Wordpress and cPanel are awesome (Score:2)

by bleedingobvious ( 6265230 )

....if you want this sort of garbage

Maybe ignoring the critical update advice was a bad decision?

Re: (Score:2)

by 93 Escort Wagon ( 326346 )

I could be wrong, but I have to go into Canvas every once in a while... and it feels more like one of those Angular / React type single-page-on-top-of-a-Javascript-framework sort of web apps.

This is a systemic problem, not an isolated one (Score:3)

by Arrogant-Bastard ( 141720 )

1. A few decades ago, universities/colleges ran their own IT infrastructure: email, web, applications, etc. But grossly-overpaid administrators decided that competent, experienced IT staff making far less were expendable and they began outsourcing everything they possibly could -- because, of course, reducing the number of administrators and their compensation was never an option.

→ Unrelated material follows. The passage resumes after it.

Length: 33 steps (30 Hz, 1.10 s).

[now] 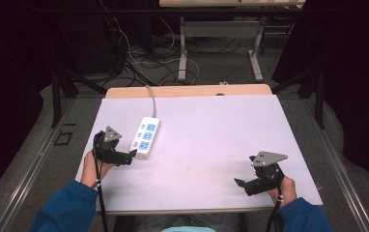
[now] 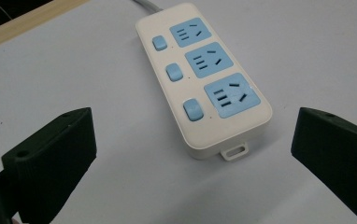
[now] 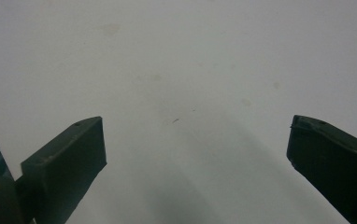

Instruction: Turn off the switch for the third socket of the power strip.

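A: Where is the power strip (image 1: 146, 137)?

B: It lies flat on the white table (image 1: 211, 140), at about 10 o'clock from the middle. Its grey cable (image 1: 151, 99) goes toward 12 o'clock. It has three blue sockets, each with a blue switch (image 2: 193, 109), and nothing is plugged in them.

A: And the grippers?

B: The left gripper (image 2: 190, 140) is just at its near end, jaws wide, not touching. The right gripper (image 1: 243, 184) is at 4 o'clock, well apart, jaws wide and holding nothing.

Both hand-held grippers (image 1: 133, 155) (image 1: 240, 183) wide-jawed, empty.
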Available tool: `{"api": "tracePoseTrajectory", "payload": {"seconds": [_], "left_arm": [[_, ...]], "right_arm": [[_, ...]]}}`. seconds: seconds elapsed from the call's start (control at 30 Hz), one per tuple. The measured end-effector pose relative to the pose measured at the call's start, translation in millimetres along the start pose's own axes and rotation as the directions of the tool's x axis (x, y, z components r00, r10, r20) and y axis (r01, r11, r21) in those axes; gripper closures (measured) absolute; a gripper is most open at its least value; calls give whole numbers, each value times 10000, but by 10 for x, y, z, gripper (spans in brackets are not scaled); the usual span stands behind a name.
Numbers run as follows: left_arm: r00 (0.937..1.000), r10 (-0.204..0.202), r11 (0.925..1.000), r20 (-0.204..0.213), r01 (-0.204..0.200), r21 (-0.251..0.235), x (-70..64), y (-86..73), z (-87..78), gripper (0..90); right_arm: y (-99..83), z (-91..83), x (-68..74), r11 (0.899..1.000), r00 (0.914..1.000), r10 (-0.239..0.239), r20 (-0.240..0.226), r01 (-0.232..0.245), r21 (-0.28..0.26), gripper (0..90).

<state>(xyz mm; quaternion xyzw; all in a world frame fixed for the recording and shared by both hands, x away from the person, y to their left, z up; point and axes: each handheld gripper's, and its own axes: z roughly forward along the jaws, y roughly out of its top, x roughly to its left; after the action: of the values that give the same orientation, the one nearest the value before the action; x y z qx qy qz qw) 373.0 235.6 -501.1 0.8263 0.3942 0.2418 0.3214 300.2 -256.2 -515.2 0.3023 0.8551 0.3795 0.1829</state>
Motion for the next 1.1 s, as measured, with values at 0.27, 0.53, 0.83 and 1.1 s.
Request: {"api": "tracePoseTrajectory", "payload": {"seconds": [0.27,0.53,0.83,1.1], "left_arm": [[9999,39,9999,162,-36,-139,-68,-88,-91,3],[9996,93,9998,275,-88,-178,-108,-170,-177,3],[9996,54,9998,283,-49,-172,-118,-274,-274,3],[9995,31,9999,329,-26,-169,-116,-384,-320,3]], "right_arm": [[-2,5,5,10000,10000,6,59,-5,-42,41],[-2,5,6,10000,10000,11,47,-11,-40,41],[-2,5,5,10000,10000,33,62,-32,-47,41],[-3,6,5,10000,10000,26,75,-26,-55,41]]}}
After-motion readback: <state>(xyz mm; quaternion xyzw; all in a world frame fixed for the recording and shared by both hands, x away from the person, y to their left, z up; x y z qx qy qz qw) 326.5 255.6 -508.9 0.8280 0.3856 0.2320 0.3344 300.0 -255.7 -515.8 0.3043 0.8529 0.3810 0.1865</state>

The consequences of that are now here. What were 8,000 targets are now: 1. And this isn't the only such application -- for example, much the same thing is true of email. And thus attackers now have luxury of focusing their efforts on a single target andl leveraging that into extortion against 8,000. None of the clueless, selfish, ignorant administrators responsible for this debacle will admit any responsibility -- ever. They're too busy enjoying their mansions while graduate students struggle to afford ramen for breakfast, lunch, and dinner, and junior faculty are forced to moonlight in order to make ends meet.

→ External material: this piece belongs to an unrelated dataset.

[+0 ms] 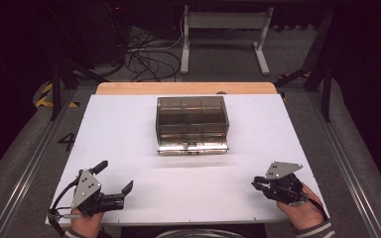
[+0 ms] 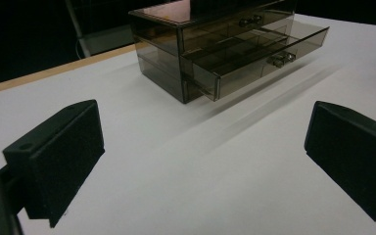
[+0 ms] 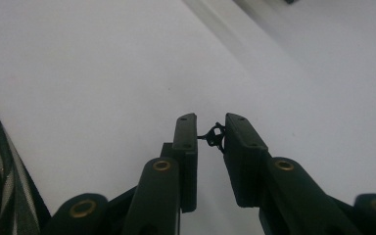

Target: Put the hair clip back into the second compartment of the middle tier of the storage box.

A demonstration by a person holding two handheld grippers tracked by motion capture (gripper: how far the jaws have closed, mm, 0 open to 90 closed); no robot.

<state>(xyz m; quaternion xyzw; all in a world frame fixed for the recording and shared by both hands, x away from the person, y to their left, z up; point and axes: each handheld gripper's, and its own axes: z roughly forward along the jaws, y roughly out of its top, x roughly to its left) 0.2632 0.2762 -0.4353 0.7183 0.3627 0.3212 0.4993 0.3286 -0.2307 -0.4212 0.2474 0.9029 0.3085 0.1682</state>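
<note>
A smoky see-through drawer box stands on the white table top, centre and towards the far side. One of its drawers is pulled out towards me; it also shows as the drawer of the box. My left gripper rests at the near left corner, open, and nothing lies between its wide-apart pads. My right gripper sits at the near right. It is shut on a small black object pinched at its tips.
A wooden strip edges the table's far side. Metal rails run along both sides. Cables and a white stand are on the floor beyond. A striped sleeve enters at the bottom right.
</note>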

2. Instructure is following the standard playbook here: lie, lie, lie. They're doing that because they know they can and because no will ever hold them accountable. It's clear from what we already know that this was a very thorough hack, Instructure knows it was a very thorough hack, and they're doing everything they can to hide that fact. And as a result of that, they're deliberately making it impossible for everyone at those 8,000 institutions to understand what really happened and to take appropriate defensive measures (if any, if possible). Instructure isn't in the least bit concerned about the damage done to all the students and faculty; Instructure only cares about itself.

Re: (Score:2)

by 93 Escort Wagon ( 326346 )

> =And this isn't the only such application -- for example, much the same thing is true of email.

And HR (Workday). And purchasing (Workday again).